Is Magnetic force really the relativistic correction for electrostatic force?

Question

Imagine two charges (aligned vertically) with a separation $r$ in a spaceship moving with a velocity $v$ with respect to earth.

In the spaceship frame, the charges are stationary with a force $$F′=\left(\frac{1}{4πϵ_0}\right)×\frac{q_1q_2}{r^2} $$

If the force between the charges in earth frame is denoted as F, then $$F=\frac{F'}{\gamma}$$

The force is less as seen from the earth frame such that it accounts for time dilation. Many sources say that this reduction is due to the magnetic force which opposes the electrostatic force.

But if we subtract the magnetic force from the electrostatic force, the force as seen from the earth is $$F=\left(\frac{1}{4πϵ_0}\right)×\frac{q_1q_2}{r^2}-\frac{\mu_0}{4\pi}×\frac{q_1q_2v^2}{r^2}$$

simplifying this, we get $$F=\frac{F'}{\gamma^2}$$

But shouldn't it be $F=\frac{F'}{\gamma}$?

Where have I gone wrong? Or is the idea that magnetic force is the relativistic correction for electric force incorrect?

Answer 1

The problem is that you considered an incorrect version for both the electric field and the magnetic field from the standpoint of the observer on the earth. The correct form, according to Resnick, is that the electric field, as well as the magnetic one, is measured to be increased by the gamma factor compared to those measured in the rest frame of the charges. Indeed, you have $E=\gamma E'$ and $B=vE/c^2=v\gamma E'/c^2$. Therefore, you ought to write:

$$F=Eq_1-q_1vB=(\gamma E')q_1-q_1v(\frac{v}{c^2}E)=(\gamma E')q_1-q_1v(\frac{v}{c^2}\gamma E')$$

$$=(\frac{\boldsymbol{\gamma}}{4πϵ_0})×\frac{q_1q_2}{r^2}-\frac{\boldsymbol{\gamma}}{4πϵ_0}×\frac{q_1q_2v^2}{c^2r^2}\space.$$

Then, we have:

$$F=\frac{F'}{\gamma}$$

Answer 2

For the two particles, as seen from Earth, time goes slower while their masses increase. Propper acceleration (about which we talk) is Lorenz invariant.
Now $a=\frac{F}{m}$. Inside the rocket, for each particle, $a=\frac{F_{el}}{m}$. As seen from Earth $a'=\frac{F_{el+mag}}{\gamma m}$. If the force as seen from Earth decreases in the way as the books state, $F'=\frac{F}{\gamma}$, then $a'=\frac{F}{{m\gamma}^2}$. So it seems that $a'$ doesn't equal $a$. But since $a$ is defined as $\frac{dx}{{dt}^2}$ there is a factor $\frac{1}{{\gamma}^2}$ introduced in $a'$ too (as on the right hand side of the expression for $a'$) because $dx$ is the same for someone on Earth and someone in the rocket. So both accelerations are equal as they should be.

So something has to be wrong with your expression. I can't tell you what though.

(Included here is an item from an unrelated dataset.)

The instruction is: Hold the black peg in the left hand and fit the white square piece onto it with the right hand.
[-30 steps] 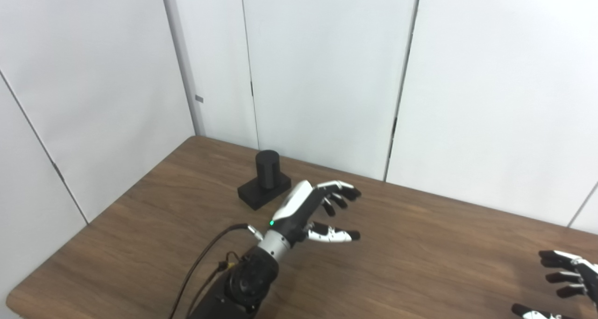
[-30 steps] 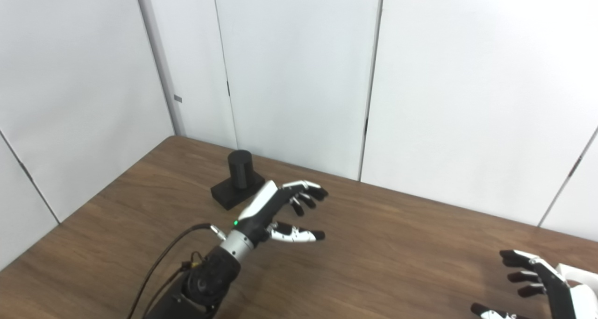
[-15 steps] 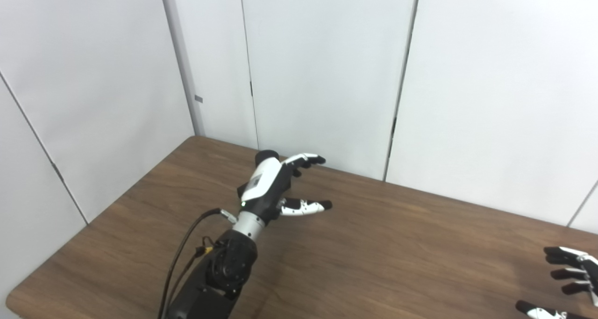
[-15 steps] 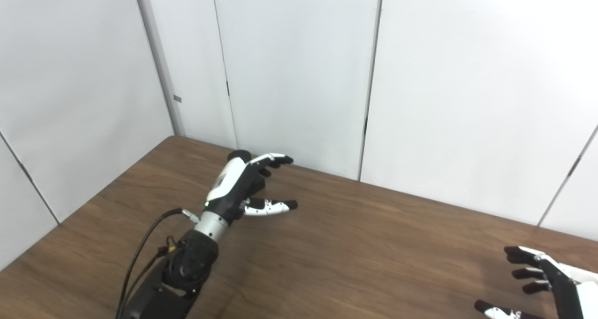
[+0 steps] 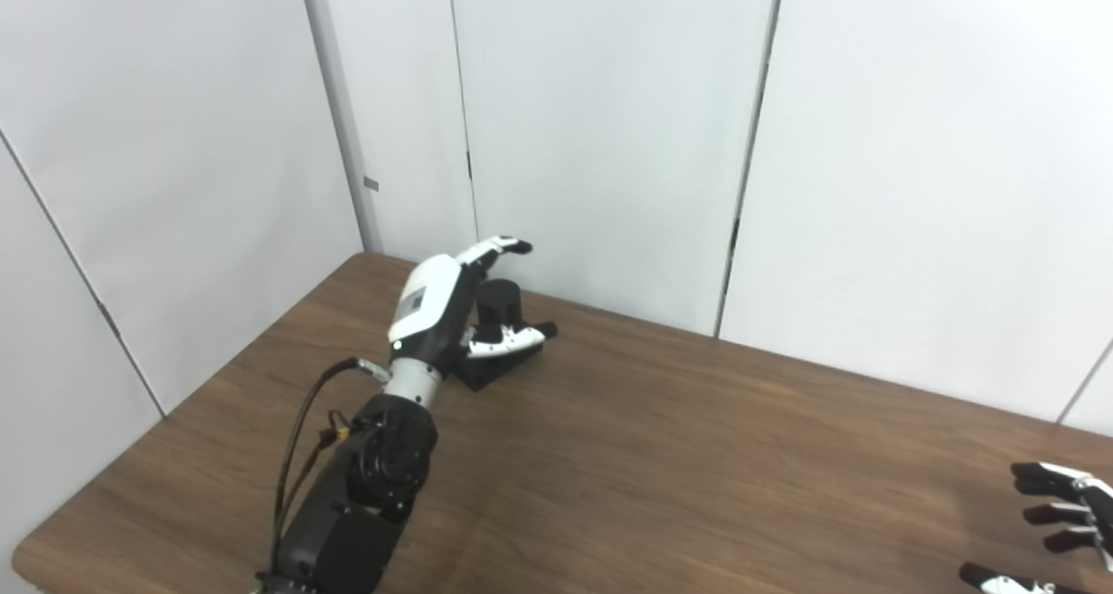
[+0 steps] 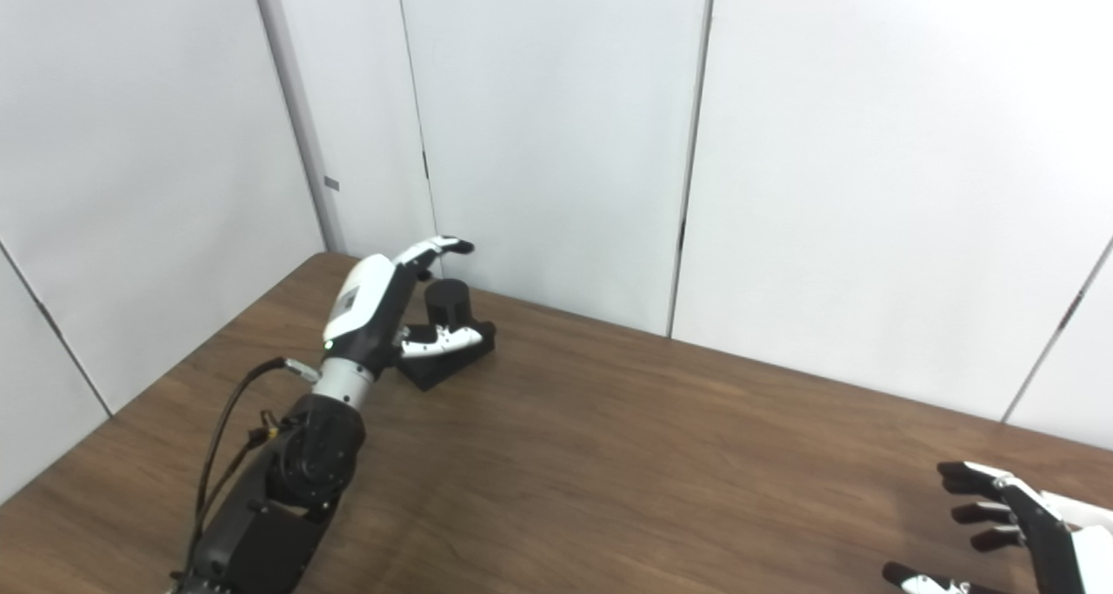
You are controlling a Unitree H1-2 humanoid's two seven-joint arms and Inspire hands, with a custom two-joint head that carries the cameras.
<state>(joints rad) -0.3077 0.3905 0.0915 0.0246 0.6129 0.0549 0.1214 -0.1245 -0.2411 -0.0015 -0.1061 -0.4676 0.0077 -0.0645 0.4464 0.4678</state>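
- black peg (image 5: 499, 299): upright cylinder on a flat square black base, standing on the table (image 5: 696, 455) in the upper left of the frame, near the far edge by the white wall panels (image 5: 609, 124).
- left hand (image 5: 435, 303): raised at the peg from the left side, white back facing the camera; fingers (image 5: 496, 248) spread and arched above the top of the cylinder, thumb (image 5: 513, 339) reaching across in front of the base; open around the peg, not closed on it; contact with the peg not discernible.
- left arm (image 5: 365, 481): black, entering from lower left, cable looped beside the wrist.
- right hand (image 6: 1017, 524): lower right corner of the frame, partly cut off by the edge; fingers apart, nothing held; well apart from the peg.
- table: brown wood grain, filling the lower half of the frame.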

Is maybe the idea wrong that you can add the electric force and the magnetic force to obtain $F'$? After all, this is a classical calculation that can be done even in the time of Maxwell. I think this is indeed the case. So there is nothing wrong with your calculation by itself, but by its implementation in SR. So you can't use it to derive SR from it.

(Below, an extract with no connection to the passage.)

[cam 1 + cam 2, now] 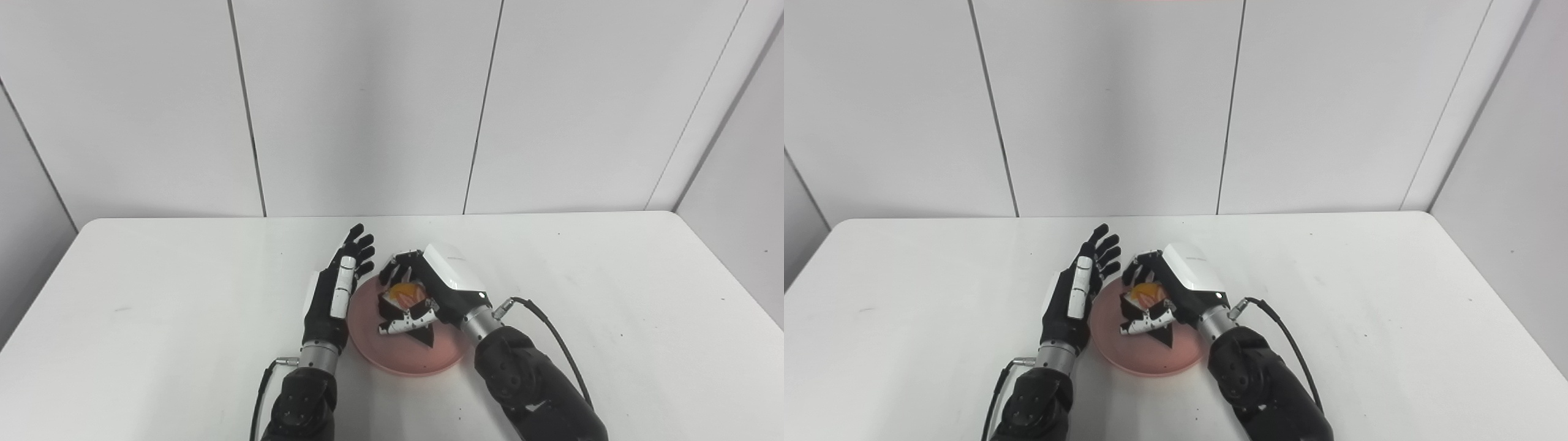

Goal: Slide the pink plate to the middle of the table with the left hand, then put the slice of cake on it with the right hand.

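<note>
the wide white rectangular table (184, 318) is carrying everything, with the round flat pink plate (398, 361) lying near its front middle, between the two arms. the plate is holding the dark-brown wedge slice of cake with orange topping (405, 295); its pointed tip is showing below the thumb, aiming toward the robot, long axis running front to back. the black-and-white right hand (429, 293) is sitting over the plate, fingers and thumb wrapping the cake in a grasp. the black left hand with a white strip (335, 293) is standing edge-on just beside the plate's left rim, fingers straight and apart, gripping nothing; whether it is touching the rim i cannot tell.
</note>
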Motion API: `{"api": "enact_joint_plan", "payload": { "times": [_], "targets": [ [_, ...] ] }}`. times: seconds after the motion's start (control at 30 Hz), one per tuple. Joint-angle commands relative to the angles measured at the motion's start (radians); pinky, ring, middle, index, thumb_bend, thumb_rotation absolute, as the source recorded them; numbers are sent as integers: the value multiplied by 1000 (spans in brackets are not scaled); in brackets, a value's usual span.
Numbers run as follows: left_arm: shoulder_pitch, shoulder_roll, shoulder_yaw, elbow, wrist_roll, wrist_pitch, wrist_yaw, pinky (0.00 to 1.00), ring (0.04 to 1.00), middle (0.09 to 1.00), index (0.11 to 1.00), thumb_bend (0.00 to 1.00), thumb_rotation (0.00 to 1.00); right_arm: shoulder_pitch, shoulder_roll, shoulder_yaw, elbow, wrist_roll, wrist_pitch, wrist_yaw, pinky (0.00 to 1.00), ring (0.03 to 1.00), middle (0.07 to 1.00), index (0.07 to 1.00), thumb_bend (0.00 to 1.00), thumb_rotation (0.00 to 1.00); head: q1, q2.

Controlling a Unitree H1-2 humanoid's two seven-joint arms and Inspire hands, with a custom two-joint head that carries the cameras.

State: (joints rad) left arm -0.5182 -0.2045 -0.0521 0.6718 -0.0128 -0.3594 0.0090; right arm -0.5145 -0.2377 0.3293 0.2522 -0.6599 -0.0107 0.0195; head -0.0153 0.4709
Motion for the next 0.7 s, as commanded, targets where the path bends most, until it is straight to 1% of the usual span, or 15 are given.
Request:
{"api": "enact_joint_plan", "payload": {
  "times": [0.0, 0.07, 0.13, 0.17, 0.2, 0.23, 0.27, 0.3, 0.33, 0.37, 0.43, 0.5, 0.57, 0.67],
  "targets": [
    [78, 3, -6, 60, 1, -21, -13, 895, 908, 900, 889, 659, 1000, -42, -7, -3, -13, -11, -30, -21, 295, 375, 422, 525, 517, 0, 1, 1],
    [82, 4, -8, 53, 6, -19, -7, 897, 909, 901, 889, 659, 1000, -37, -10, -2, -9, -25, -26, -30, 305, 387, 425, 527, 517, 0, 1, 2],
    [88, 5, -11, 42, 17, -12, 3, 879, 900, 893, 882, 658, 1000, -31, -13, -3, -8, -45, -31, -50, 338, 422, 434, 533, 517, 0, 1, 4],
    [92, 4, -12, 36, 20, -8, 7, 873, 899, 891, 880, 658, 1000, -28, -17, -1, -7, -59, -39, -68, 365, 452, 446, 530, 518, 0, 0, 5],
    [95, 0, -8, 27, 13, 2, 9, 878, 900, 890, 877, 657, 1000, -21, -22, 0, -18, -77, -40, -82, 415, 503, 462, 523, 520, 0, -1, 6],
    [98, -3, -4, 21, 8, 10, 10, 874, 895, 884, 872, 659, 1000, -17, -26, 1, -26, -90, -41, -93, 473, 565, 574, 508, 514, 85, -1, 6],
    [99, -5, 0, 20, 4, 10, 11, 873, 894, 883, 871, 659, 1000, -11, -27, -2, -36, -93, -39, -98, 488, 581, 602, 504, 513, 107, -2, 6],
    [100, -6, 1, 20, 5, 10, 13, 867, 890, 881, 869, 653, 1000, -6, -27, -6, -48, -91, -35, -98, 526, 625, 657, 500, 512, 131, -2, 6],
    [99, -5, 1, 21, 8, 8, 12, 864, 889, 880, 869, 652, 1000, -1, -27, -10, -56, -85, -33, -96, 565, 669, 698, 619, 582, 170, -4, 4],
    [99, -4, 1, 24, 9, 4, 9, 866, 891, 882, 871, 650, 1000, 4, -28, -14, -66, -78, -33, -94, 610, 711, 735, 691, 614, 197, -4, 4],
    [97, -2, 0, 31, 9, -5, 4, 871, 898, 888, 875, 648, 1000, 14, -30, -21, -82, -66, -36, -88, 719, 793, 801, 784, 637, 215, -4, 2],
    [95, 0, -2, 35, 10, -14, -1, 878, 901, 893, 880, 646, 1000, 25, -32, -28, -99, -50, -37, -80, 771, 838, 838, 830, 646, 259, -4, 2],
    [90, 7, -6, 45, 12, -26, -10, 903, 914, 905, 891, 654, 1000, 36, -33, -37, -120, -12, -39, -59, 841, 906, 898, 880, 654, 329, -3, 3],
    [92, 6, 0, 43, -3, -22, -16, 903, 915, 907, 891, 664, 1000, 46, -37, -47, -147, 35, -40, -25, 915, 975, 962, 895, 657, 350, -3, 3]
  ]
}}
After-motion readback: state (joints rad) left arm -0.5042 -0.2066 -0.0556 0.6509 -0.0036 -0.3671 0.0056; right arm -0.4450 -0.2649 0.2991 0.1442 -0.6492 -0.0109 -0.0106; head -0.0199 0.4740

As I already stated in my comments, seen from the Earth space in the direction of motion of the rocket is contracted. This causes the electric field and magnetic field to be contracted too. The density of field lines increases. Hence the electric and magnetic fields are not how you have written them in the formula you ask about. In a classical view (in the time of Maxwell) your calculation would have been right. But in the context of SR it breaks down. This is in fact what has motivated Einstein. He said that acceleration has to be the same in all reference frames. Note that it not the force that has to be equal in both frames. The force decreases by a factor $\gamma$ while the mass increases by a factor $\gamma$, so the acceleration will stay the same. The fact that your formula doesn't give the same acceleration in both frames

Answer 3

The force between 2 electrons moving parallel at speed V measured as a fraction of the speed of light, is √[1−V²] less than if they were stationary. You can either explain this by saying that due to relativity the electric force is reduced by this factor, or you can say that the electric force remains the same, but there is a magnetic force of 1 − √[1−V²].

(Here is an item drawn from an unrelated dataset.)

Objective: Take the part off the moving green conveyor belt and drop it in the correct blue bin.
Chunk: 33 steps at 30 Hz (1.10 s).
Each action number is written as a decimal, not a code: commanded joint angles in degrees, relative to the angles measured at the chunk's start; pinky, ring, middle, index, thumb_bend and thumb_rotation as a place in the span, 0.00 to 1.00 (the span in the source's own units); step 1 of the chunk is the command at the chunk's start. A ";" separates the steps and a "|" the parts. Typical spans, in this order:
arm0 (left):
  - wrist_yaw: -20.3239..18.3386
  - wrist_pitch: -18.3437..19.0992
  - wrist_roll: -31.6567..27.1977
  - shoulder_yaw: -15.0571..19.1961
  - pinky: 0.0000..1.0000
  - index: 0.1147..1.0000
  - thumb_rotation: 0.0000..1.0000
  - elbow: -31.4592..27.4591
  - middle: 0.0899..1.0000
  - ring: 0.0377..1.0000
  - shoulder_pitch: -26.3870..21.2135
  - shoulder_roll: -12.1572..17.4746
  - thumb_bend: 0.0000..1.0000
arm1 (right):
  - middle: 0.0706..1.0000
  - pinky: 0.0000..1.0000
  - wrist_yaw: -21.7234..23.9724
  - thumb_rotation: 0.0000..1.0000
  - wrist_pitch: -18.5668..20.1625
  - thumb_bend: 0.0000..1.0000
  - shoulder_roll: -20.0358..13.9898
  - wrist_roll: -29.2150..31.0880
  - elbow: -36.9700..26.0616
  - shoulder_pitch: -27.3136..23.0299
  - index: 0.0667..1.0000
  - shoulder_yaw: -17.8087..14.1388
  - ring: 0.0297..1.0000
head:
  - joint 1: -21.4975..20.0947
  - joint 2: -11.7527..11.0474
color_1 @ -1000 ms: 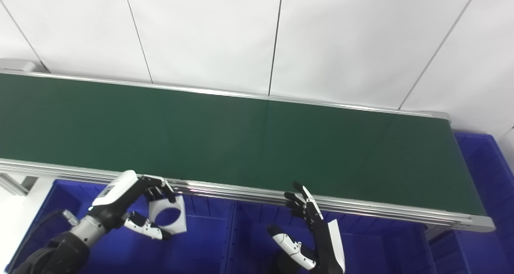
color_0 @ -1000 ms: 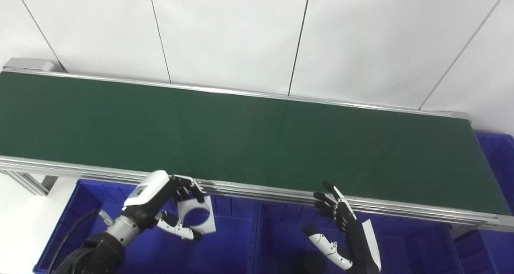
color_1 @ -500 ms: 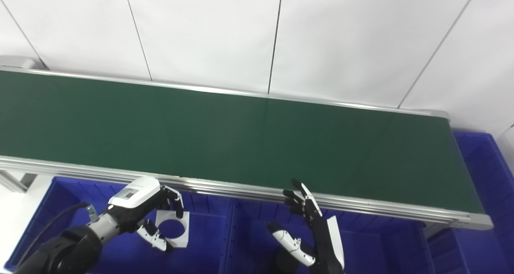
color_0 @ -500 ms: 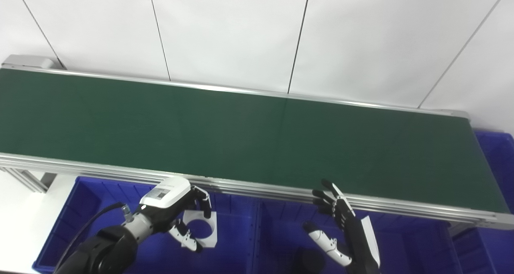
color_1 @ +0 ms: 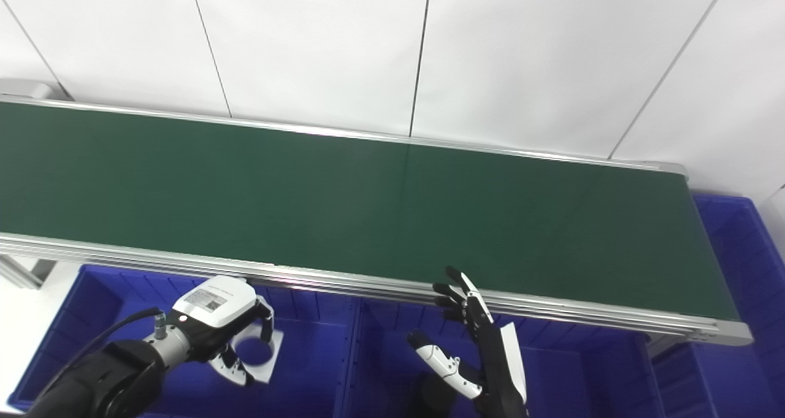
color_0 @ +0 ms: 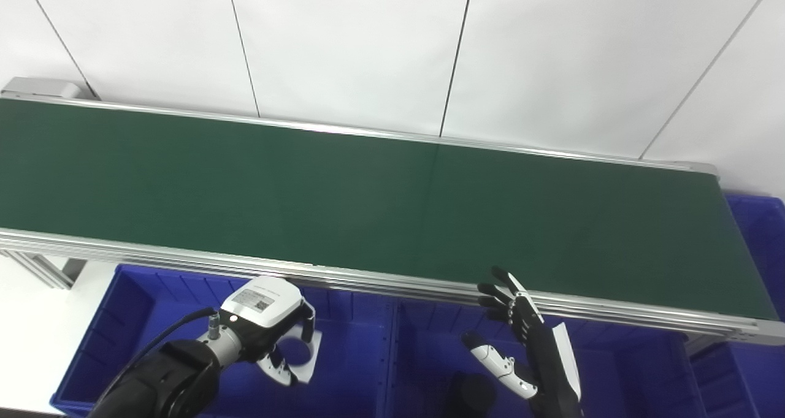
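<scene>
While the belt lies bare, your left hand grips the white part directly over the near-left bin, so just release. Your right hand waits, fingers spread, holding nothing, farther right.

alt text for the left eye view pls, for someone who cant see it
The robot's left hand holds a flat white part with a round hole over the left blue bin, below the near rail of a long green conveyor belt with nothing on it. The right hand waits open, fingers spread, over the neighbouring blue bin. White wall panels fill the background.
</scene>
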 commanded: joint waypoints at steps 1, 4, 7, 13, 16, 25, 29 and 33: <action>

The magnetic force between an electron and an infinitely long current-carrying wire, is a different situation. Trying to explain this using just the effect above gives the wrong answer. If you were to assume that the magnetic force between individual electrons was 1 − [1−V²] = V², then you would get the right answer, but that would not be a proper explanation. I think that is the cause of your confusion.

Do not be conned by the other comments and answers, as physics textbooks invariably print nonsense on this subject.